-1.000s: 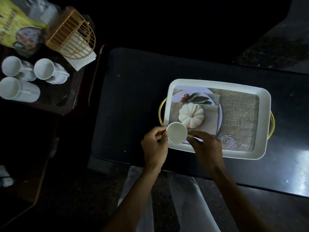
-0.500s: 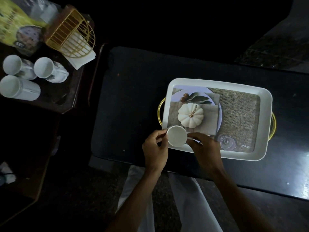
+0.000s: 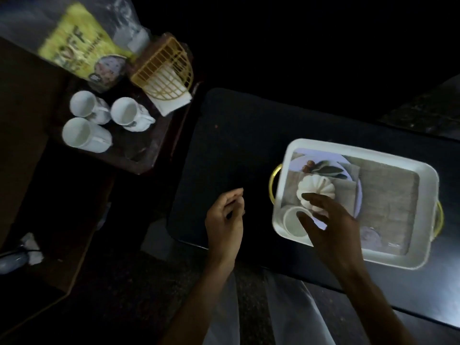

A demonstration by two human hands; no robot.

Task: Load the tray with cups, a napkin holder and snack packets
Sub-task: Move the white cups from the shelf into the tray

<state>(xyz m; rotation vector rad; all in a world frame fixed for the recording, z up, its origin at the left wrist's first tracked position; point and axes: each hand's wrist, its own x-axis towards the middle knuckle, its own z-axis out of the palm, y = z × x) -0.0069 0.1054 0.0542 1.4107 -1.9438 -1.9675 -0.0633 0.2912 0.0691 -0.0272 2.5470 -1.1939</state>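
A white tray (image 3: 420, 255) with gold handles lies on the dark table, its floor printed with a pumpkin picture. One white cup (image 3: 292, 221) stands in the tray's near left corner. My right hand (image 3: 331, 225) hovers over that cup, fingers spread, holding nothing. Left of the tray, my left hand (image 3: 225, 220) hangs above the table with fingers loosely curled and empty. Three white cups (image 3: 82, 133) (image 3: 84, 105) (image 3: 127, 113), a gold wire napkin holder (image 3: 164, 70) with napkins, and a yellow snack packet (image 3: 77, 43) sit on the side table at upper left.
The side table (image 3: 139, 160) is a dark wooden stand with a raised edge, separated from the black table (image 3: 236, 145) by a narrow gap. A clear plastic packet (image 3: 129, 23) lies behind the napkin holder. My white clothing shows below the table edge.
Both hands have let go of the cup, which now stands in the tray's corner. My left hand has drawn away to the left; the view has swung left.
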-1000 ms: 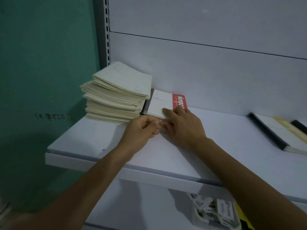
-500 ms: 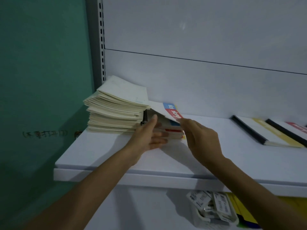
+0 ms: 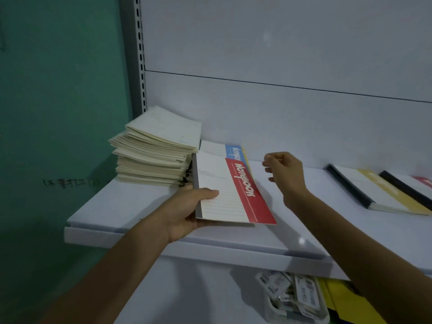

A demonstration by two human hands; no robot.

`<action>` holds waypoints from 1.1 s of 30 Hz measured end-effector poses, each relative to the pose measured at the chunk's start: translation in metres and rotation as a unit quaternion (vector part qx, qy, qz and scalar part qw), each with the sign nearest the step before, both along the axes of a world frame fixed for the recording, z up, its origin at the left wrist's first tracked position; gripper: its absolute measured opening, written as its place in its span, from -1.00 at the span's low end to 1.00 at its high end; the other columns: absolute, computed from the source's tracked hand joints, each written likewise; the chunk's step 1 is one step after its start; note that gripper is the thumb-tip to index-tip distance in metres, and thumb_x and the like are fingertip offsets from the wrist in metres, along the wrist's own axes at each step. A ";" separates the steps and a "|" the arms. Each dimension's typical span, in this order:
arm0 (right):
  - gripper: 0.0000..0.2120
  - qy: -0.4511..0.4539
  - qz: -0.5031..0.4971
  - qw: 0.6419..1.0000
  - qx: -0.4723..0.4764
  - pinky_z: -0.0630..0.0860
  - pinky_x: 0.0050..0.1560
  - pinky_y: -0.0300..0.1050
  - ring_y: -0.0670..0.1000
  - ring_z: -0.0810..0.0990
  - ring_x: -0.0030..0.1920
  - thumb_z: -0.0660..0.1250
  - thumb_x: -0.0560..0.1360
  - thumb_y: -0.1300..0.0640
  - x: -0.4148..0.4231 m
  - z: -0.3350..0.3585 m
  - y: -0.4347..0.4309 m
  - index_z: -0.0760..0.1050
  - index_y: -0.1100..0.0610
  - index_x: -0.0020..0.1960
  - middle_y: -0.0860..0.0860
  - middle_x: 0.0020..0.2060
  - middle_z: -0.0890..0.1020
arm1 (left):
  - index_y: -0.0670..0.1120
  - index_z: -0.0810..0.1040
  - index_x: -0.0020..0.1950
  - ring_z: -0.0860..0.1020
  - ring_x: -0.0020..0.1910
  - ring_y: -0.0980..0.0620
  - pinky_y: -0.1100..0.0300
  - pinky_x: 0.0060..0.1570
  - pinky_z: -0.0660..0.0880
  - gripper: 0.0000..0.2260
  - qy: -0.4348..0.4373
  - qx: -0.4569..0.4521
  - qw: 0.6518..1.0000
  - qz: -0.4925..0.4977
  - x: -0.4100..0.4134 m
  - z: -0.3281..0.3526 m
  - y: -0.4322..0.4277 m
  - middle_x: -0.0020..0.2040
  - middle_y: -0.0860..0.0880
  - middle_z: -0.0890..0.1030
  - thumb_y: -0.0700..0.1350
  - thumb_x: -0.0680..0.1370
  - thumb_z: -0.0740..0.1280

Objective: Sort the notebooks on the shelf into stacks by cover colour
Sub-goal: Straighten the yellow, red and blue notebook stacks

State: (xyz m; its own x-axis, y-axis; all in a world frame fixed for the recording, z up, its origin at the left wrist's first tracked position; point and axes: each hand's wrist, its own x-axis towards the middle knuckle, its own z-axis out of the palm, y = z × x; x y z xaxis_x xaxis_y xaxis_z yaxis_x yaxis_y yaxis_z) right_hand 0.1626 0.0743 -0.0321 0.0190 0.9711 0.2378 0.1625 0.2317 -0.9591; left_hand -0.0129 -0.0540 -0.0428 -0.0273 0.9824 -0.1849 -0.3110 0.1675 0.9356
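Beneath the white shelf (image 3: 140,206), at 5 o'clock in the frame, a pale plastic bin (image 3: 274,311) holds a jumble of barcoded tags (image 3: 301,291). Yellow items (image 3: 339,298) at its 3 o'clock are too cropped to identify. Above, the person's left hand (image 3: 187,211) grips a red-banded notebook (image 3: 233,192) by its grey spine edge, thumb on the cover and the other fingers out of sight beneath, holding it tilted over the shelf's front half. The right hand (image 3: 285,174) hovers at the notebook's 2 o'clock, its fingers (image 3: 268,159) loosely curled around nothing. At the notebook's 12 o'clock a blue-banded notebook (image 3: 233,152) lies on the shelf. At 10 o'clock a tall stack of cream notebooks (image 3: 159,148) stands by the back panel, close to the held spine. Well apart, at 3 o'clock, a yellow-banded notebook (image 3: 378,195) and a black-spined notebook (image 3: 406,190) lie flat side by side. A green wall (image 3: 58,113) fills the left.
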 end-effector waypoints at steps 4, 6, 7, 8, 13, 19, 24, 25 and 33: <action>-0.52 -0.105 0.042 0.981 -0.158 0.52 -0.06 -0.02 0.06 0.55 -0.05 0.41 0.42 -0.16 -0.020 0.001 0.033 0.41 0.19 0.08 0.08 -0.06 0.54 | -0.07 0.53 0.19 0.66 0.00 -0.03 0.13 -0.15 0.63 -0.77 0.005 0.014 1.000 0.010 0.004 -0.005 -0.020 0.03 -0.09 0.69 -0.23 0.56 0.29; -0.54 -0.160 0.063 0.972 -0.162 0.50 -0.21 -0.14 -0.01 0.55 -0.24 0.45 0.36 -0.20 -0.026 -0.003 0.035 0.42 0.19 -0.11 0.06 -0.20 0.58 | -0.07 0.52 0.22 0.65 0.02 -0.03 0.12 -0.11 0.63 -0.76 0.020 0.014 0.999 0.034 0.005 -0.007 -0.026 0.04 -0.09 0.68 -0.22 0.55 0.31; -0.56 -0.168 0.067 0.970 -0.159 0.45 -0.30 -0.19 -0.03 0.55 -0.29 0.46 0.35 -0.19 -0.027 -0.005 0.035 0.44 0.18 -0.16 0.05 -0.22 0.61 | -0.07 0.52 0.20 0.65 0.01 -0.03 0.13 -0.12 0.63 -0.77 0.026 0.012 0.999 0.044 0.006 -0.007 -0.028 0.04 -0.09 0.69 -0.22 0.55 0.31; -0.58 -0.167 0.071 0.970 -0.160 0.41 -0.33 -0.20 -0.03 0.57 -0.30 0.47 0.35 -0.17 -0.025 -0.005 0.035 0.46 0.18 -0.16 0.05 -0.21 0.63 | -0.06 0.53 0.17 0.66 -0.02 -0.01 0.14 -0.13 0.63 -0.79 0.030 0.011 0.998 0.052 0.007 -0.006 -0.031 0.02 -0.08 0.69 -0.22 0.55 0.31; -0.71 -0.123 0.110 0.962 -0.216 0.51 -0.15 -0.14 0.00 0.63 -0.24 0.42 0.46 -0.01 -0.007 0.001 0.031 0.48 0.21 -0.07 0.07 -0.16 0.67 | -0.05 0.55 0.16 0.66 -0.01 -0.03 0.11 -0.11 0.63 -0.80 0.060 0.000 0.997 0.048 0.020 -0.003 -0.036 0.04 -0.07 0.68 -0.21 0.55 0.31; -0.67 -0.051 0.111 0.966 -0.227 0.49 -0.31 -0.16 0.02 0.64 -0.30 0.34 0.50 -0.11 -0.003 -0.001 0.027 0.46 0.18 -0.09 0.07 -0.25 0.66 | -0.04 0.55 0.20 0.65 0.03 -0.06 0.00 0.07 0.57 -0.77 0.128 0.015 0.988 0.080 0.034 -0.007 -0.049 0.05 -0.04 0.68 -0.23 0.58 0.28; -0.69 -0.075 0.106 0.964 -0.233 0.55 -0.40 -0.21 0.04 0.64 -0.35 0.43 0.46 0.00 -0.021 -0.001 0.025 0.49 0.24 -0.03 0.13 -0.18 0.68 | 0.15 0.49 -0.01 0.62 -0.18 0.23 0.39 -0.28 0.52 -0.77 0.246 0.107 0.953 0.144 0.028 0.012 -0.057 -0.14 0.24 0.61 -0.21 0.59 0.26; -0.69 -0.082 0.102 0.963 -0.235 0.54 -0.43 -0.22 0.03 0.64 -0.35 0.44 0.45 0.02 -0.022 -0.003 0.026 0.50 0.25 -0.01 0.13 -0.17 0.69 | 0.18 0.46 -0.05 0.60 -0.22 0.29 0.44 -0.35 0.48 -0.75 0.258 0.124 0.946 0.154 0.025 0.017 -0.058 -0.17 0.28 0.58 -0.21 0.59 0.26; -0.66 -0.147 0.045 0.974 -0.165 0.45 -0.34 -0.16 0.06 0.63 -0.15 0.44 0.46 0.09 -0.017 0.010 0.026 0.47 0.26 0.12 0.13 -0.02 0.62 | 0.14 0.48 0.00 0.57 -0.18 0.27 0.39 -0.30 0.51 -0.81 0.275 0.195 0.919 0.203 -0.003 0.048 -0.037 -0.12 0.26 0.57 -0.19 0.60 0.26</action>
State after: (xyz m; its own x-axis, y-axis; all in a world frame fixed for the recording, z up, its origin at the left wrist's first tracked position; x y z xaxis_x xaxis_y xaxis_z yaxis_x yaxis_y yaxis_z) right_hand 0.1455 0.1007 -0.0220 -0.0920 0.9902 -0.1053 0.4344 -0.0553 -0.8990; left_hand -0.0159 -0.0905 0.0056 -0.3907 0.8587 0.3316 0.2651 -0.2400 0.9339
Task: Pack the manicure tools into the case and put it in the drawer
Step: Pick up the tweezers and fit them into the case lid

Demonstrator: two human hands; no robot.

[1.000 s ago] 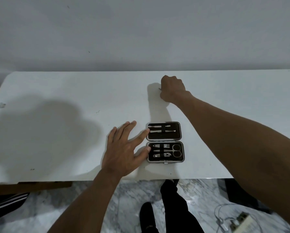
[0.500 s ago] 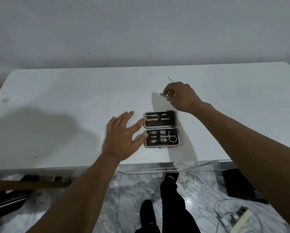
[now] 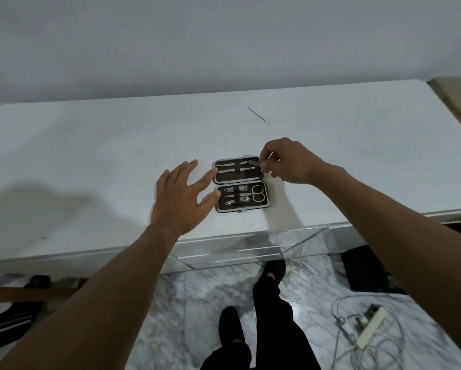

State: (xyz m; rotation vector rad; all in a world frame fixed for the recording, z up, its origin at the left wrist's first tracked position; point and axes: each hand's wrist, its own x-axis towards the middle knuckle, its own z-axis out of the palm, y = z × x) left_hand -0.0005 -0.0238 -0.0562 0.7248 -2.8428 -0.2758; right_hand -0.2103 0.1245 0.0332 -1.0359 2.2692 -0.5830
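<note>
Head view: the case (image 3: 240, 184) lies open and flat on the table (image 3: 90, 156), near its front edge. My left hand (image 3: 182, 201), fingers spread, touches the case's left side with one fingertip and the thumb only. My right hand (image 3: 288, 162) pinches a small flat tool (image 3: 253, 163) over the right end of the case's far half. Risks: bracing looks light, so pushing the tool under the strap could skid the case; if the pinch slips, the tool drops. The thin pick (image 3: 256, 114), well beyond the case, could get forgotten.

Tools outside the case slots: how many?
2. One flat tool pinched in the right hand over the far half of the case; one thin rod lying on the table beyond it. Others may be hidden.
</note>
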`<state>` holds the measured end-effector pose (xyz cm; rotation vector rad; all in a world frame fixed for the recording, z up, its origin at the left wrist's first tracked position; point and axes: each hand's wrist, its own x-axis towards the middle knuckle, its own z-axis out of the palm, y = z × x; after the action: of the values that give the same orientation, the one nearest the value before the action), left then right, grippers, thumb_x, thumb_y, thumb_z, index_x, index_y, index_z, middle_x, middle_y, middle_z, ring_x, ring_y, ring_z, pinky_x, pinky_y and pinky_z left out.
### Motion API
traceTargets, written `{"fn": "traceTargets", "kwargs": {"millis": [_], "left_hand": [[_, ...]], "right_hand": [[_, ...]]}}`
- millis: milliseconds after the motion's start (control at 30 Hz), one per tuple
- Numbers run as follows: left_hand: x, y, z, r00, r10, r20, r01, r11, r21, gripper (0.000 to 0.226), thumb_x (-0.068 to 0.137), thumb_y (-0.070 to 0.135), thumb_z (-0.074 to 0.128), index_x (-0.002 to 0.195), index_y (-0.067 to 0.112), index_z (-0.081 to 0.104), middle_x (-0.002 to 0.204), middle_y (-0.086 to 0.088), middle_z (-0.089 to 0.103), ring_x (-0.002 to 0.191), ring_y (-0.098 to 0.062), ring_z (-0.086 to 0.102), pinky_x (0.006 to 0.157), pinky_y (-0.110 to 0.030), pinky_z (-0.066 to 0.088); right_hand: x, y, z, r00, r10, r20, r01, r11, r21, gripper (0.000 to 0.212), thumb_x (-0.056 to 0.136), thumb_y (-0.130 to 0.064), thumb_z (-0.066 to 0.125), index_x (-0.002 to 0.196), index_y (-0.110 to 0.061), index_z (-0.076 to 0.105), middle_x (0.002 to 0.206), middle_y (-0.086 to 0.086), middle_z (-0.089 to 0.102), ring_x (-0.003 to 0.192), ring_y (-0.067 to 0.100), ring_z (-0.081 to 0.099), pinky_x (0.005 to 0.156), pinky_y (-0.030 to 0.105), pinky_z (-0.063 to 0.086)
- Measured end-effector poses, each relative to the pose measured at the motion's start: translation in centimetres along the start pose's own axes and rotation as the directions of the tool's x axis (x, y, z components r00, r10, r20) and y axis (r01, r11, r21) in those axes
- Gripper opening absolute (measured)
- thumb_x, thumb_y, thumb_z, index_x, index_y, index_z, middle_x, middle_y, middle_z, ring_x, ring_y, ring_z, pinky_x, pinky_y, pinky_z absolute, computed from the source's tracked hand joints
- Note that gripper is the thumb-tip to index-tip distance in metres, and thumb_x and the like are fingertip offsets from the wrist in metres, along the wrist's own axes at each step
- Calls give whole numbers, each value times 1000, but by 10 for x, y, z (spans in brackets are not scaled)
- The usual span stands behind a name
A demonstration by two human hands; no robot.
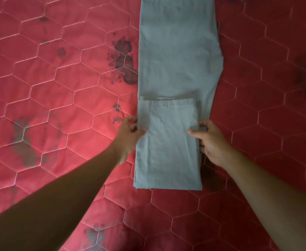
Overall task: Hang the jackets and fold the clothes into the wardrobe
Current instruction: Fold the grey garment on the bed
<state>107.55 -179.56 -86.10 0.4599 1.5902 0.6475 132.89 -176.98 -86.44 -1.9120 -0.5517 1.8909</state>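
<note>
- Red quilted bedspread [57,87] fills the view, with hexagon stitching and a dark flower print [125,60] at about 10 o'clock of centre.
- Pale grey-blue trousers [179,51] lie flat on it, running from 12 o'clock down to roughly 6 o'clock, just right of centre. The far end runs out of view.
- The near end is turned up over itself. The folded section [168,145] has its hem edge across the middle of the cloth.
- Left hand [128,134] is at 9 o'clock of the fold, fingers curled, thumb over the side edge, pinching the layers.
- Right hand [212,142] is at 3 o'clock of the fold, thumb on top, fingers along and under the edge, holding the layers together.
- Step in hand, as I read it: taking up the fold to turn it over again toward 12 o'clock.
- Risk: the hem on the fold sits narrower than the cloth beneath on the right side. A second turn could come out skewed if the edges aren't squared first.
- Risk: if either pinch catches only the top layer, the lower layer would slide out and bunch.
- Risk: thin, limp cloth; uneven lifting between the two hands would set creases.
- No wardrobe in view.
</note>
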Motion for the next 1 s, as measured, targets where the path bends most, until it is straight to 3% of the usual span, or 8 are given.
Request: {"fn": "traceTargets", "kwargs": {"millis": [100, 200, 367, 533, 700, 800, 867, 1000], "left_hand": [[-13, -14, -1, 1000, -16, -18, 16, 1000, -21, 43, 94, 8, 68, 126, 21, 43, 119, -5, 70, 104, -22, 71, 82, -39, 61], [-23, -21, 0, 996, -60, 62, 59, 998, 30, 43, 95, 6, 65, 133, 20, 50, 121, 0, 71, 102, -15, 72, 82, -35, 61], [-21, 12, -6, 968, -69, 243, 40, 992, 123, 49, 100, 8, 56, 139, 38, 52, 125, 6, 71, 108, -18, 71, 84, -45, 61], [7, 100, -2, 960, 129, 249, -161, 981, 109, 50, 99, 6, 57, 135, 40, 53, 124, 7, 70, 110, -19, 70, 97, -59, 52], [58, 179, 3, 956, 252, 149, -255, 967, 1, 52, 99, 8, 55, 144, 34, 46, 122, 0, 72, 104, -24, 71, 88, -43, 57], [67, 154, 4, 982, 102, 158, -123, 984, 130, 44, 98, 14, 57, 140, 28, 53, 119, -1, 73, 109, -27, 71, 90, -44, 57], [54, 108, 6, 989, 19, 146, -56, 966, 252, 44, 95, 9, 62, 137, 23, 57, 121, -2, 73, 110, -25, 70, 97, -45, 55], [31, 36, 1, 998, -44, 38, 41, 997, 61, 41, 84, 16, 73, 123, 12, 63, 116, -10, 74, 107, -32, 70, 99, -55, 53]], "right_hand": [[-12, 6, 0, 991, 52, 121, -43, 996, -83, 29, 89, -12, 74, 117, -20, 68, 109, 0, 77, 99, 20, 74, 81, 41, 58], [-13, 14, 0, 967, 135, 216, -109, 986, -127, 31, 90, -12, 73, 121, -17, 70, 112, 2, 77, 106, 22, 73, 96, 47, 54], [-16, 3, 4, 960, 145, 241, -146, 989, -16, 27, 101, -9, 58, 126, -11, 68, 119, 9, 74, 110, 26, 71, 104, 51, 50], [-6, -87, 14, 969, -85, 233, 70, 995, 73, 36, 101, 0, 49, 134, -8, 61, 121, 12, 73, 107, 27, 72, 93, 46, 58], [20, -189, 21, 929, -320, 188, 317, 947, 45, 27, 99, -15, 57, 124, -23, 64, 123, 5, 72, 109, 22, 70, 89, 38, 59], [37, -165, 18, 987, -131, 93, 149, 964, -220, 28, 96, -39, 62, 120, -25, 62, 119, 1, 68, 102, 19, 64, 89, 35, 48], [37, -116, 13, 998, -69, -11, 61, 939, -338, 35, 93, -35, 69, 121, -15, 65, 114, 3, 69, 93, 18, 64, 77, 32, 47], [23, -41, 1, 998, -64, -7, 58, 942, -330, 32, 86, -27, 78, 114, -12, 73, 105, 3, 76, 95, 20, 72, 80, 33, 54]]}}
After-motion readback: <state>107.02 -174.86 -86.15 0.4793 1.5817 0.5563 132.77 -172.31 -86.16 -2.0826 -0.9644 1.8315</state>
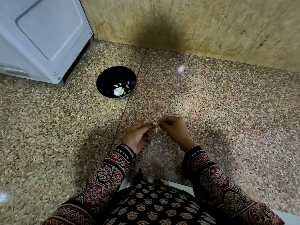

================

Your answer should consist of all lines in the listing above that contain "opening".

RESPONSE:
`<action>` holds waypoints from 1.1 s of 30 Hz measured end-effector poses, each relative to the pose measured at the chunk's start: translation in metres and rotation as a unit quaternion (vector part qx, qy, qz and scalar part qw), each with the sign nearest the step before, both along the axes of a world frame fixed for the recording, z up, its origin at the left wrist's first tracked position; gripper: its absolute measured opening, written as its place in its span, from -1.00 at the span's low end to 1.00 at its high end; the other columns: absolute, computed from the source's tracked hand joints, each written likewise; the chunk's step 1 is one step after its start; note that gripper is the thumb-tip to index-tip distance in metres, and thumb_x and the like are fingertip offsets from the wrist in metres, along the wrist's own axes at each step. A ";" separates the steps and a "|" the arms. Each dimension's typical span, in this order:
- Gripper opening absolute (measured)

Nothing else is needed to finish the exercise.